Analysts use this formula to calculate return on capital employed:

Return on Capital Employed = Earnings Before Interest and Tax (EBIT) ÷ (Total Assets – Current Liabilities)

Or for Willis Lease Finance:

0.054 = US$98m ÷ (US$2.0b – US$130m) (Based on the trailing twelve months to September 2018.)

So, Willis Lease Finance has an ROCE of 5.4%.

See our latest analysis for Willis Lease Finance

Does Willis Lease Finance Have A Good ROCE?

One way to assess ROCE is to compare similar companies. Using our data, Willis Lease Finance’s ROCE appears to be significantly below the 7.9% average in the Trade Distributors industry. This performance is not ideal, as it suggests the company may not be deploying its capital as effectively as some competitors. Regardless of how Willis Lease Finance stacks up against its industry, its ROCE in absolute terms is quite low (not much higher than a bank account). It is likely that there are more attractive prospects out there.

NasdaqGM:WLFC Last Perf January 1st 19
NasdaqGM:WLFC Last Perf January 1st 19

It is important to remember that ROCE shows past performance, and is not necessarily predictive. ROCE can be deceptive for cyclical businesses, as returns can look incredible in boom times, and terribly low in downturns. ROCE is, after all, simply a snap shot of a single year.

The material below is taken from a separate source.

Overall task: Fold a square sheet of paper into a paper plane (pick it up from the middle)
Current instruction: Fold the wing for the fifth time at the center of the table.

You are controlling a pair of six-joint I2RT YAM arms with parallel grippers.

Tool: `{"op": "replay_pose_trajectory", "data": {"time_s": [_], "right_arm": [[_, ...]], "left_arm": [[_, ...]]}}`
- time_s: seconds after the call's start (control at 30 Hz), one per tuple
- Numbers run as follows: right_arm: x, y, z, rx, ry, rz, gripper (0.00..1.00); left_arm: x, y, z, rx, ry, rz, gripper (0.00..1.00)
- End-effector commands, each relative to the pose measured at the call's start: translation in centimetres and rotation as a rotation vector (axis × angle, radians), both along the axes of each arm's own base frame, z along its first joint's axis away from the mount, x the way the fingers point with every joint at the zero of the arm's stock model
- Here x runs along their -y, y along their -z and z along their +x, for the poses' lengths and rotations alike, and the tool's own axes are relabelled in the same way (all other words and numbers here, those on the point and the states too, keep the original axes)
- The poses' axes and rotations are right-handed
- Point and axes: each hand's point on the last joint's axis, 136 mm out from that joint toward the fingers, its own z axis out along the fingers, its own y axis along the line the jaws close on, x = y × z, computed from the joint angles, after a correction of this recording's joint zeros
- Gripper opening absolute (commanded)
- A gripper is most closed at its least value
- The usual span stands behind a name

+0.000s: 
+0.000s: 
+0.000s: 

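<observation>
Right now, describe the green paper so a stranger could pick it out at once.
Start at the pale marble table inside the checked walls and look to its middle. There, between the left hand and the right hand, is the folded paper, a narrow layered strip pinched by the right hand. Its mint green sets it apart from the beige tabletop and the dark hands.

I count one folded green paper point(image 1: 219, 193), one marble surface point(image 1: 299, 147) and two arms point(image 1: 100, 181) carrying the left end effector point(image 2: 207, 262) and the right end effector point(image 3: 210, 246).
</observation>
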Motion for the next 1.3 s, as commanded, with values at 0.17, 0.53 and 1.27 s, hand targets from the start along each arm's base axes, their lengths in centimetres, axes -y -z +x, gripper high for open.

If Willis Lease Finance is cyclical, it could make sense to check out this free graph of past earnings, revenue and cash flow.

Do Willis Lease Finance’s Current Liabilities Skew Its ROCE?

Current liabilities are short term bills and invoices that need to be paid in 12 months or less. Due to the way the ROCE equation works, having large bills due in the near term can make it look as though a company has less capital employed, and thus a higher ROCE than usual. To check the impact of this, we calculate if a company has high current liabilities relative to its total assets.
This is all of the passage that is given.